Some for-profit instructors pointed out sub-par class work submitted by GAO investigators who posed as students, but the report detailed many instances of educators who didn’t “adhere to grading standards.” One instructor accepted photos of political figures and celebrities in lieu of an essay questions response, and gave the student a passing grade.
“While I am pleased to see that many individual instructors offered assistance to GAO undercover students turning in substandard work, the fact that many of the schools accepted incomplete and plagiarized work — sometimes for full credit — leads me to question whether for-profit college students are truly receiving the quality education they are promised to prepare them for a good job,” Harkin said.
Federal statistics have shown that students who attend for-profit schools – many with large web-based course selections – are more likely to default on their loans than students who attend public or nonprofit colleges and universities.
The U.S. Department of Education (ED) last year instituted “gainful employment” rules meant to more strictly regulate the for-profit education sector, which hauls in a massive amount of federally subsidized student loans every year.
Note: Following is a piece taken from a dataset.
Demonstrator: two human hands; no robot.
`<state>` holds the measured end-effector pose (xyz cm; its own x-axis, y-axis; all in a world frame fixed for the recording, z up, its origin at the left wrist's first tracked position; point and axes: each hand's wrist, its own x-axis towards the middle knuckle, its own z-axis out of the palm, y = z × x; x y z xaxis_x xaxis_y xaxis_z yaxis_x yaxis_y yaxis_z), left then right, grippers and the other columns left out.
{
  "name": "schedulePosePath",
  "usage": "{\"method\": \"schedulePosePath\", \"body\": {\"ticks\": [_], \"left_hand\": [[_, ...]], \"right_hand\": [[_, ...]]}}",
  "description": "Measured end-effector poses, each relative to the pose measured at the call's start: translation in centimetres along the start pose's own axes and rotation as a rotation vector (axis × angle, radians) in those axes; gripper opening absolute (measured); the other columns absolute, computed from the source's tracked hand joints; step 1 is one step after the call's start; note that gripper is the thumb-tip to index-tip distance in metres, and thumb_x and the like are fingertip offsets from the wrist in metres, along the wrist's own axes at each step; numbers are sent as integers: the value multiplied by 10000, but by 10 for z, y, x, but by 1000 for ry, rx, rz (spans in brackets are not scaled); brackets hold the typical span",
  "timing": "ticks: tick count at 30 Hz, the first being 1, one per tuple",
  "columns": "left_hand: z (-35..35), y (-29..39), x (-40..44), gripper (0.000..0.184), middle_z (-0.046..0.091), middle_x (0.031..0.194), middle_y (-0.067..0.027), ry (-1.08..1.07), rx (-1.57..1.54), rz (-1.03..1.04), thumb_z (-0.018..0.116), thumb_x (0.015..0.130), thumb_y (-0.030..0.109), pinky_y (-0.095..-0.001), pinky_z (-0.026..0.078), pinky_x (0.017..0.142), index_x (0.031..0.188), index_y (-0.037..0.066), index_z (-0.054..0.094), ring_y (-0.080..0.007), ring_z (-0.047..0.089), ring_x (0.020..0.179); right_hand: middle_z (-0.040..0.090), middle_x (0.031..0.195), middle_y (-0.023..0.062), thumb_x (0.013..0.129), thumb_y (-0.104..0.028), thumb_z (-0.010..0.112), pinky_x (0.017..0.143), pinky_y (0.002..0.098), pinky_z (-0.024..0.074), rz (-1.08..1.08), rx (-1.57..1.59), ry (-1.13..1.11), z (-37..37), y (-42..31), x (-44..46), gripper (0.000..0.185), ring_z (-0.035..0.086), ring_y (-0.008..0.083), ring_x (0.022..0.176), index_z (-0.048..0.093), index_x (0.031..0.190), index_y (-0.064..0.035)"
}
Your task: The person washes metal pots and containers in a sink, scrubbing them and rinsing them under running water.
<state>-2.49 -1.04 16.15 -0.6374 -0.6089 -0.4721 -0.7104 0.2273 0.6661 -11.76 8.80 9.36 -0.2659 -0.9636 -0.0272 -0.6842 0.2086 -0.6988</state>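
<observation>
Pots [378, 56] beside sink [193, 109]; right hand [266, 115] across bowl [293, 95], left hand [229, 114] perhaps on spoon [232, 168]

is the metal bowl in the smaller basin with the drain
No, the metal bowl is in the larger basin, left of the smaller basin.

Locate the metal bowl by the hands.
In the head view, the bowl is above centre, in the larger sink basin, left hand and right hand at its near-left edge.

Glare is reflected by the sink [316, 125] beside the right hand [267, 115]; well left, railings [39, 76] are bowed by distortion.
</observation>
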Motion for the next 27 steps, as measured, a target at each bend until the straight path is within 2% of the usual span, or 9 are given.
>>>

During the 2009-10 academic year, for example, for-profit colleges received more than $32 billion in grants and loans from federal student aid programs.
“It is obvious that Congress must step in to hold this heavily federally subsidized industry more accountable,” Harkin said.
The latest GAO report comes two months after the Senate’s Health, Education, Labor, and Pensions Committee charged that more than $1 billion in Post-9/11 G.I. Bill benefits were spent by students at eight for-profit schools last year.
Errors in the September report were revealed by critics of the Senate findings and later acknowledged by federal officials, and the findings were revised.
“We should be dubious of this new report given the one-sided nature of Senator Harkin’s inquiry into the proprietary sector of higher education and serious flaws in the previous GAO report regarding this sector,” said Brian Moran, interim CEO and president of the Association of Private Sector Colleges and Universities (APSCU), a trade group based in Washington, D.C. “Unfortunately, Senator Harkin has chosen to target just one sector of higher education, while similar questions could and should be raised about the non-profit sector.”
Moran said the GAO report targeted bad actors at a few of the country’s thousands of for-profit colleges in an effort to paint the industry as corrupt.
“The reality is that the overwhelming majority of schools in the private sector have proven invaluable in preparing non-traditional students facing unique challenges so they can compete for jobs in a challenging economy,” he said.
The most recent GAO findings included dishonest course registration at one for-profit college.
The undercover student requested part-time enrollment at the college, and signed up for two classes there. The student later found that she had access to three courses provided online, so the student completed the class, and was told later by a college staff member that she would be charged for the extra class that she did not request.
Only three of the 15 GAO investigators who applied to for-profit schools with fake high school diplomas were denied entry.
The GAO report includes examples of instructors who complied with federal academic guidelines and standards.
One instructor, after repeatedly trying to contact an undercover GAO student who had not participated in online class discussions or turned in assignments, locked the student out of the class.
One college that expels students who don’t maintain a 65 percent average after the first five weeks of a semester followed through on the policy and dismissed a faux student when she didn’t meet academic standards.